Le débat sur l’euthanasie, relancé à travers une proposition de loi examinée jeudi à l’Assemblée nationale française, continue à diviser la classe politique mais aussi les spécialistes, signe d’un sujet toujours aussi douloureux, cinq ans après la loi Claeys-Leonetti.

"Ce n’est pas le bon moment, ce n’est pas la bonne forme et ce n’est pas du tout le bon contenu", juge auprès de l’AFP Tanguy Châtel, sociologue et membre de la Société française d’accompagnement et de soins palliatifs (SFAP), dénonçant les "motifs idéologiques" et "l’effet d’opportunisme" d’un texte "mal rédigé", examiné en pleine épidémie du Covid-19.

"La société est prête à accueillir une loi sur l’aide active à mourir en France", estime à l’inverse le sociologue Philippe Bataille, directeur d’études à l’EHESS et ancien membre de l’association Le Choix - Citoyens pour une mort choisie.

"Les sondages donnent une réponse absolument massive et unanime de ne pas laisser sans réponse les désespérés qui demandent de l’assistance au moment de mourir, à un moment qu’ils ont choisi et d’une manière qui leur convient", ajoute l’universitaire.

Après la loi Leonetti de 2005 instaurant un droit au "laisser mourir" puis la loi Claeys-Leonetti de 2016 autorisant une "sédation profonde et continue jusqu’au décès", cette nouvelle proposition de loi du député Olivier Falorni (groupe Libertés et Territoires) entend créer un droit à l’euthanasie pour les personnes souffrant d’une pathologie incurable.

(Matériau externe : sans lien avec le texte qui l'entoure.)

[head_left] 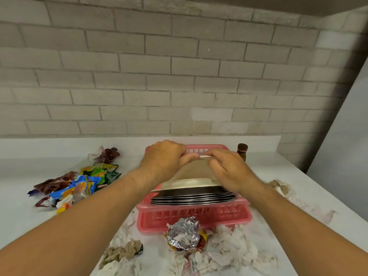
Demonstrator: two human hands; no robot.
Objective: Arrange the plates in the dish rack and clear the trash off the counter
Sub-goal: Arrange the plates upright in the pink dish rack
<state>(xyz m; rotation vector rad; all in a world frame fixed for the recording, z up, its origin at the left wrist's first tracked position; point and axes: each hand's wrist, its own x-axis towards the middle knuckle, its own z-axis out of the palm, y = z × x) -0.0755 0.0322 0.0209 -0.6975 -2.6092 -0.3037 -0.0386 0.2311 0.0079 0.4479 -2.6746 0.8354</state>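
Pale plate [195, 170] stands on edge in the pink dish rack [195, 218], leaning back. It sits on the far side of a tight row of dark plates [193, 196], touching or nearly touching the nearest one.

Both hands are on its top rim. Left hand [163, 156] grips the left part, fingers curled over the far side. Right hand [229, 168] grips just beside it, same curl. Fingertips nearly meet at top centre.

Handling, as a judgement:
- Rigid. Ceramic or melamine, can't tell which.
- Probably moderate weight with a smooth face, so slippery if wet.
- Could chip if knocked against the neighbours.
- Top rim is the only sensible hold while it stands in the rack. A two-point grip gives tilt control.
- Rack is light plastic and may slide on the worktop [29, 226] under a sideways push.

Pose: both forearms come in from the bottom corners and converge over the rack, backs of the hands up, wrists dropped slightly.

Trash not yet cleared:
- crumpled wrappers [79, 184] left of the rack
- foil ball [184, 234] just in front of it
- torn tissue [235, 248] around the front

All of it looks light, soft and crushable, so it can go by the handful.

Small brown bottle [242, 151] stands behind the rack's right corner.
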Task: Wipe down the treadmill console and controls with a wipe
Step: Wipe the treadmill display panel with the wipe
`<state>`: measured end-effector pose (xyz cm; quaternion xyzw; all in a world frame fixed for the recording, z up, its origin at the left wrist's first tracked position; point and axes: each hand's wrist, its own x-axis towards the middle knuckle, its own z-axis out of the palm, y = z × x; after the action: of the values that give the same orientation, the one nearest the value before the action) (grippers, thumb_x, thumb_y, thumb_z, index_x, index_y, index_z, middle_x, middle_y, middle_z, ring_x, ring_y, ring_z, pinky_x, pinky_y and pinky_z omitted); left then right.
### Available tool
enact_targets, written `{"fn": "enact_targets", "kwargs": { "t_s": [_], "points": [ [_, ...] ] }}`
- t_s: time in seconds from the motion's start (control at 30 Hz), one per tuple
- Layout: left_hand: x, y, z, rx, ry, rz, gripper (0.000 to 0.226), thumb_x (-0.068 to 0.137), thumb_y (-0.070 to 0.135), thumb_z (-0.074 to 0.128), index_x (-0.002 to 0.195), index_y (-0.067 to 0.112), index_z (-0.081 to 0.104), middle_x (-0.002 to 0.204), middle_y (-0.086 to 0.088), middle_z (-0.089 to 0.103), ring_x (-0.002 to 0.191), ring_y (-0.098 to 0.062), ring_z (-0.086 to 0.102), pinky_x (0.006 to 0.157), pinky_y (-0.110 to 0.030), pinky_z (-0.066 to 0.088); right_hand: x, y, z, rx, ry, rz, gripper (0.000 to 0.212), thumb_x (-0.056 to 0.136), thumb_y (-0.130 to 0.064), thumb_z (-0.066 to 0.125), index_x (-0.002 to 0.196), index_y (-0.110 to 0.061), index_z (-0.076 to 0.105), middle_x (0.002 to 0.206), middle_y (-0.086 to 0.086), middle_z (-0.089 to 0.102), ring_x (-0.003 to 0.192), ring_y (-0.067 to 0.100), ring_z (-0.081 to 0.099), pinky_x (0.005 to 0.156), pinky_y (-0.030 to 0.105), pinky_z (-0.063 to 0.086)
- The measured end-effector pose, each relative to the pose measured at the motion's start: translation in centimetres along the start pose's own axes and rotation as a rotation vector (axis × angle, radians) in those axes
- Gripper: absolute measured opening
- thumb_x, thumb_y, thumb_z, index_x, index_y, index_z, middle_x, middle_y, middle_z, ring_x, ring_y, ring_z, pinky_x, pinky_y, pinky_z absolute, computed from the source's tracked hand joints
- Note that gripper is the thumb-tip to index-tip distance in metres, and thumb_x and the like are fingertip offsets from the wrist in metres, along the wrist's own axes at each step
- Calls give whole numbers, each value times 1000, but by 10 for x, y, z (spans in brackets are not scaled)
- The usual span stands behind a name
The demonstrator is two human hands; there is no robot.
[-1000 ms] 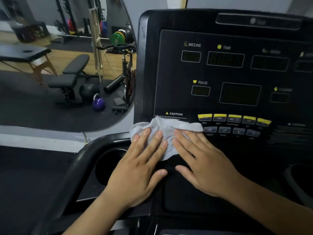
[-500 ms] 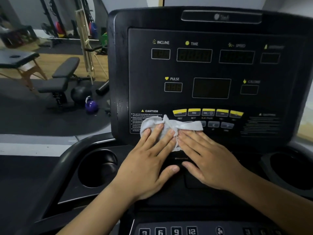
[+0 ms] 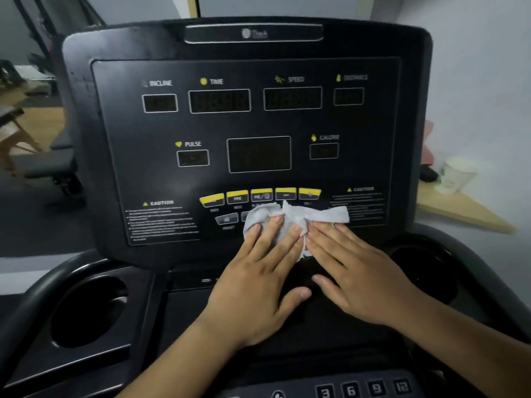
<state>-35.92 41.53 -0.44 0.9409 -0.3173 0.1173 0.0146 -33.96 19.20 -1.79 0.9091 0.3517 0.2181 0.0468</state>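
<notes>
Down front, number keys (image 3: 363, 389). Just above, left hand (image 3: 258, 282) and right hand (image 3: 359, 280) side by side, fingers (image 3: 274, 238) straight and flat, pressing crumpled white wipe (image 3: 290, 218) against console (image 3: 115, 156) (right under yellow buttons (image 3: 261, 194)). Farther up, dark displays (image 3: 219, 101).

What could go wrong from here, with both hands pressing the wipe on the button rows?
1. The left hand and right hand lie flat on the wipe, pressing it over the grey buttons just under the yellow buttons; a key could get pushed by accident, though the displays look dark.
2. The wipe is bunched and creased, so it may skip spots between keys.
3. The top of the console may get missed.
</notes>
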Motion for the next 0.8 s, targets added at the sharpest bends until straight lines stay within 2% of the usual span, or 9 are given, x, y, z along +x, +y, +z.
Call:
{"fn": "enact_targets", "kwargs": {
  "t_s": [0.27,0.4,0.53,0.8],
  "points": [
    [40,39,4,17,20,46,71,101,61,21,154,14,23,163,1,12,152,-22,-8,120,-43,2,-36,43,2,-20,57,21,58,96,-36,46,141,-1,43,152,15,32,144,25,28,117,42,24],
    [62,62,8,26,15,78,71,101,61,24,154,14,25,163,1,13,152,-23,-9,121,-44,2,-59,65,3,-40,66,57,57,95,-35,47,139,1,45,150,17,37,142,29,32,113,48,31],
    [83,73,12,62,27,106,70,101,61,24,155,16,24,164,2,12,152,-25,-9,121,-46,5,-74,86,-2,-65,69,196,58,96,-37,43,143,-1,41,151,17,36,142,30,33,111,53,32],
    [155,47,-36,121,188,60,69,99,61,22,155,21,22,164,3,12,151,-29,-8,122,-50,5,1,138,-44,-28,205,261,59,94,-35,46,142,-1,42,151,18,38,142,29,32,114,47,30]
  ]
}}
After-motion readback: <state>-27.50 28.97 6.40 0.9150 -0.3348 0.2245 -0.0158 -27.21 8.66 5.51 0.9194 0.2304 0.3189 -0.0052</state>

Le texte prévoit notamment "une assistance médicalisée" permettant "une mort rapide et sans douleur" à "toute personne capable majeure, en phase avancée ou terminale d’une affection grave et incurable […] lui infligeant une souffrance physique ou psychique qui ne peut être apaisée ou qu’elle juge insupportable".

"Il y a quelque chose d’incohérent à vouloir préserver la vie en période de pandémie et considérer en même temps qu’on pourrait donner la mort à certaines personnes qui le souhaiteraient", souligne Tanguy Châtel.

Le sociologue craint notamment un "dévoiement" de la loi pouvant s’appliquer à "une multitude de cas pour lesquels elle n’a pas été prévue", ainsi qu’un "coup d’arrêt sur la recherche en matière de soins palliatifs".

En Europe, seuls quatre pays - les Pays-Bas, la Belgique, le Luxembourg et l’Espagne - ont légiféré sur ce sujet controversé qui, en France, dépasse les clivages politiques.


"Histoire personnelle"

Dans une tribune publiée dans le Journal du Dimanche, 270 députés issus de tous bords politiques ont réclamé un débat sur cette question. Dans le même temps, d’autres élus s’inquiétaient d’un risque de "dérive éthique" et de contradiction avec le serment d’Hippocrate des médecins.

"Sur ce type de situation, les députés se prononcent toujours à partir de leur histoire personnelle, de leurs croyances ou de leurs craintes. Ils ne le font pas à partir d’une ligne de conduite", analyse Tanguy Châtel.

"Le parlement reste sourd" aux "demandes répétées" des Français sur cette question, juge pour sa part Philippe Bataille, selon qui les parlementaires produisent des lois en rapport avec "un groupe professionnel (celui des médecins, NdlR), qui s’interdit de répondre à l’aide à mourir au nom de l’interdit de tuer".

À l’Assemblée nationale, les quelque 3 000 amendements déposés, dont 2 300 issus de députés LR hostiles à cette proposition de loi, pourraient rendre impossible l’examen du texte. Le député Olivier Falorni dénonce par avance "un scandale démocratique".